- _TRY IT_
Scan the lines below; pull out those with "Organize".

- _DATA FOR THIS TASK_

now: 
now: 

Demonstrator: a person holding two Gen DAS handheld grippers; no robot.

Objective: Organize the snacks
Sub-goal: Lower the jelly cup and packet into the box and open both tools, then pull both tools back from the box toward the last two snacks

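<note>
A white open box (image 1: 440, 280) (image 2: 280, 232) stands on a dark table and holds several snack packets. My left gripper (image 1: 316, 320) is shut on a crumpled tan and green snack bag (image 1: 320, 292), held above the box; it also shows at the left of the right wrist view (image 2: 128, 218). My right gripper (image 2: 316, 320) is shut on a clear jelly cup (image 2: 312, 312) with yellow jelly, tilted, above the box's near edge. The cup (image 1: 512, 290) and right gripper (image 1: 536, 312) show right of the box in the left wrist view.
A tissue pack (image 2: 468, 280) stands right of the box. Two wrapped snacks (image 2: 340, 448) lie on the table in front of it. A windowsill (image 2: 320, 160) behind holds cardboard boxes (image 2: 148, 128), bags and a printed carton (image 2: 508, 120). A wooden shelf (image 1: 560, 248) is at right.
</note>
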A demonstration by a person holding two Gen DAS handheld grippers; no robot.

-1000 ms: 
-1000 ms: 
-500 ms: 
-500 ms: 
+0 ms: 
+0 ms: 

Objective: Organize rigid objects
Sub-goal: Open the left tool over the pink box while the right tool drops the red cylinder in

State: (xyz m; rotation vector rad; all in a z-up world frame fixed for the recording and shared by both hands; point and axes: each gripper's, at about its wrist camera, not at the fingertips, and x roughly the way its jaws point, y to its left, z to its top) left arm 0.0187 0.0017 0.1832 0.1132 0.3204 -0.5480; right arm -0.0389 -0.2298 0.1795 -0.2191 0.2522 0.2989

- _EXPECTED ANSWER_
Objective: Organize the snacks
Objective: Organize rigid objects

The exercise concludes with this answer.